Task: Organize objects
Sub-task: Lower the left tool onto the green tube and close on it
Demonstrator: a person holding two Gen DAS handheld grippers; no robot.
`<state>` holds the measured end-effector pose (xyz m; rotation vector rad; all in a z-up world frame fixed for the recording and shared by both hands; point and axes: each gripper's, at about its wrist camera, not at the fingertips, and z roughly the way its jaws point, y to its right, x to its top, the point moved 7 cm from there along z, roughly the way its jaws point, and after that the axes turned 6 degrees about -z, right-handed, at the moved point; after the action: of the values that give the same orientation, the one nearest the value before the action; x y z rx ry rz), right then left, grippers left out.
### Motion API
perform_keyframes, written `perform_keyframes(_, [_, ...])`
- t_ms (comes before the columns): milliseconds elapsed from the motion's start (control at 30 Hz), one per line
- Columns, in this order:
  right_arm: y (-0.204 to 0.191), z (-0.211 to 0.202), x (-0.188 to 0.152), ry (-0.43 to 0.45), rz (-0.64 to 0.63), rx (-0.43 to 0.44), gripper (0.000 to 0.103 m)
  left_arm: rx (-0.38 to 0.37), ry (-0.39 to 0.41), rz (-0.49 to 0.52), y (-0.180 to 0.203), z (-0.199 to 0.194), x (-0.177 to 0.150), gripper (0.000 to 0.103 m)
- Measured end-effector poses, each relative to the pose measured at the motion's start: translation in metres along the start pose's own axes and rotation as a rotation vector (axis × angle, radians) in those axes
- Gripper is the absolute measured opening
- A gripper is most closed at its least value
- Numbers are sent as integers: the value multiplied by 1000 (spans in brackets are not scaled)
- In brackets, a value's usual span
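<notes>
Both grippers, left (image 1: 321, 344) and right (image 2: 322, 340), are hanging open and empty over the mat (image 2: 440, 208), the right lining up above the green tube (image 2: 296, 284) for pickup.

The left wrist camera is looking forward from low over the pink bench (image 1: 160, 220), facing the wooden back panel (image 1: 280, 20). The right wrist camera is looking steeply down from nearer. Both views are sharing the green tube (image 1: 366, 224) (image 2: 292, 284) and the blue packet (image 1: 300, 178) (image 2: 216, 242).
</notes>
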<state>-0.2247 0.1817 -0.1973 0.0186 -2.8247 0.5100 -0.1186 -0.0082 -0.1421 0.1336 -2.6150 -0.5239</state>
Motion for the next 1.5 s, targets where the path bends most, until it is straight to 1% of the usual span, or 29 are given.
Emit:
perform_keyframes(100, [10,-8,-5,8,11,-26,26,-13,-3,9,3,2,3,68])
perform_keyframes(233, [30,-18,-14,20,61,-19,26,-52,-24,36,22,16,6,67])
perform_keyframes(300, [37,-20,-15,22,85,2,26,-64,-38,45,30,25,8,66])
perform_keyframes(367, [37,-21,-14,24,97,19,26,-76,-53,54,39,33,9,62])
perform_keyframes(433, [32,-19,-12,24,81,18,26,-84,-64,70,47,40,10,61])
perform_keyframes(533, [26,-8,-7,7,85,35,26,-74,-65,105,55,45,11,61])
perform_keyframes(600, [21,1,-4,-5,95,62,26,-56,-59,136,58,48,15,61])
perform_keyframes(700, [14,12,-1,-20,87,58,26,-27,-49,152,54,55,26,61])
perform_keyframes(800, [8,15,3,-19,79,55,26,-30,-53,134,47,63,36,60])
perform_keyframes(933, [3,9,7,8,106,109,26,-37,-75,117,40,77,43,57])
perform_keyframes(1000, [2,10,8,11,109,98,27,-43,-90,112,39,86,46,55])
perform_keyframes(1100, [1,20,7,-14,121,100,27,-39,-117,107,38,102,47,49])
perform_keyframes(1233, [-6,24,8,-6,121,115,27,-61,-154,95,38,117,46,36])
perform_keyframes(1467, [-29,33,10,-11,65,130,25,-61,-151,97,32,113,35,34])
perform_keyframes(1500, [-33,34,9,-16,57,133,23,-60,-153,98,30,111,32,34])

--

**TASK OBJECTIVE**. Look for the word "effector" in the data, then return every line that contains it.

**OUTPUT OF THE EXERCISE**.
`<state>` holds the measured end-effector pose (xyz m; rotation vector rad; all in a z-up world frame fixed for the recording and shared by both hands; point and axes: each gripper's, at about its wrist camera, not at the fingertips, and z roughly the way its jaws point, y to its right, x to its top, the point moved 7 cm from there along z, roughly the way its jaws point, and after that the axes turned 6 degrees about -z, right-handed, at the moved point; after the action: of the values that give the same orientation, the one nearest the value before the action; x y z rx ry rz), right then left, grippers left out.
- Measured end-effector poses, each relative to the pose measured at the motion's start: translation in metres along the start pose's own axes and rotation as a rotation vector (axis × angle, radians) in those axes

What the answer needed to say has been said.